Stress Reduction Tips & Strategies
Estimated watch time: 5 mins 01 secs
There are ways you can learn to manage stress. You will start by identifying stress triggers and those signals you get from your mind and body. From there, you can learn how you want to manage your stress. This guide covers some of the coping strategies you can use when you recognize stress and resources you can rely on.
- Who Is at Risk For Stress?
- How Common Is Stress?
- 9 Common Myths About Stress
- Physical Effects of Stress
- 10 Stress Management Techniques
Stress Management Part 2
In this lesson we will be going over Stress Reduction Strategies.
- Once you identify your stress triggers (the events, situations, people and problems that you experience as stressful),
- and identify the signals in your body and mind that alert you to stress (like fatigue, irritability, headaches, eating or drinking more),
- you can decide how you want to manage the stress. (Go back to the video about Why Stress Management is Important if you need help identifying your triggers and reactions to stress).
Combat the stress with one or more of the following strategies.
- Change the situation.
Problem–solving by prioritizing, delegating and focusing are all ways to address problem situations at home or at work.

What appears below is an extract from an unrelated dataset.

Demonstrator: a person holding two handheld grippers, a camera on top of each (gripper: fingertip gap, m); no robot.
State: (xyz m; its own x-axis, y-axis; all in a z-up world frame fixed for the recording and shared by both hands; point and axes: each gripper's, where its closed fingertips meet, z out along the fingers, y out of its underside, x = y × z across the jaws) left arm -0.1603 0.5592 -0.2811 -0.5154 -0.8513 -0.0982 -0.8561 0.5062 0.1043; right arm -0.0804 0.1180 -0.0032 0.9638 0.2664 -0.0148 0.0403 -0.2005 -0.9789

Recognizing that a situation is creating stress allows you to decide whether there is a problem to be solved and how to go about solving it.
For example, you notice that working full time and having sole responsibility for managing the household and the kids is creating stress. Can you delegate some of those tasks or prioritize them differently?
Or, you feel overwhelmed when you get to work. Can you set your priorities for tomorrow’s work before you leave so you don’t feel overwhelmed the next day?
Improve your focus by leaving issues at home behind when you get to work. Leave work issues behind when you go home so you can focus on what you need to do at home.
Seeing a stressful situation as a problem to be solved and taking steps to solve that problem is a stress reducer.
Clear, assertive communication is an important stress management tool. Should you talk to your boss or your partner about a situation that is creating stress for you? Doing so in a calm, clear manner is assertive, not aggressive. It’s also taking action to change a situation instead of being a passive participant. Passivity increases stress.
- Change your reaction.
Negative self-talk, like, There’s no way I can get this done, increases stress. Change it to positive self-talk, This will be a challenge, but I’ll try my best to get it done, to make stressful situations feel more manageable.
Catastrophizing (making a situation much worse in your mind than it really is) and perfectionism (I’m never going to be able to get this right) create stress. Questioning catastrophic predictions, setting appropriate expectations and being realistic about your abilities, reduce stress.
Optimism is the ability to see the positive in a situation. Optimism is a stress buffer. It can be cultivated, like changing negative self-talk, with practice. Notice that you see the glass as half-empty (I’m not making enough money) and try to see how it could be half-full (I’m paying all my bills).
Personal values, and the extent to which our behavior is consistent with those values, affect how we experience stress. The more your actions are consistent with your values, the less stressed you feel. When you identify behavior at odds with your values, changing it to be more in line with your values lowers stress.
Relaxation strategies are useful in the moment of stress. A brief time out can help you cope better.
- Go for a short walk or do some stretching or yoga.
- Walk away and count to 10 when you’re angry.
- Take a few minutes to close your eyes and breathe slowly, meditate or take a break from what you’re doing.
- General strategies to optimize your ability to manage stress.
A healthy lifestyle enables you to cope with everything better. There’s another video about healthy lifestyles.
These are a few lifestyle points to keep in mind when it comes to stress.
Social support is your most important resource for managing stress. These are the people you can share with, depend on if you need something and for whom you will do the same. Make time and space for them.
Time management means intentionally managing the time you spend in various activities. Change your routines to adapt to a stressful environment by making time for healthy activities. Fitting in a 20-minute walk may even improve your productivity at work or at home. So will limiting multitasking.
Sleep, exercise, diet and spiritual practices are all important in reducing stress. They also tend to be the first things you cut back on when you are experiencing stress. Try to safeguard them all. They give you the physical and cognitive resources you need to face challenges.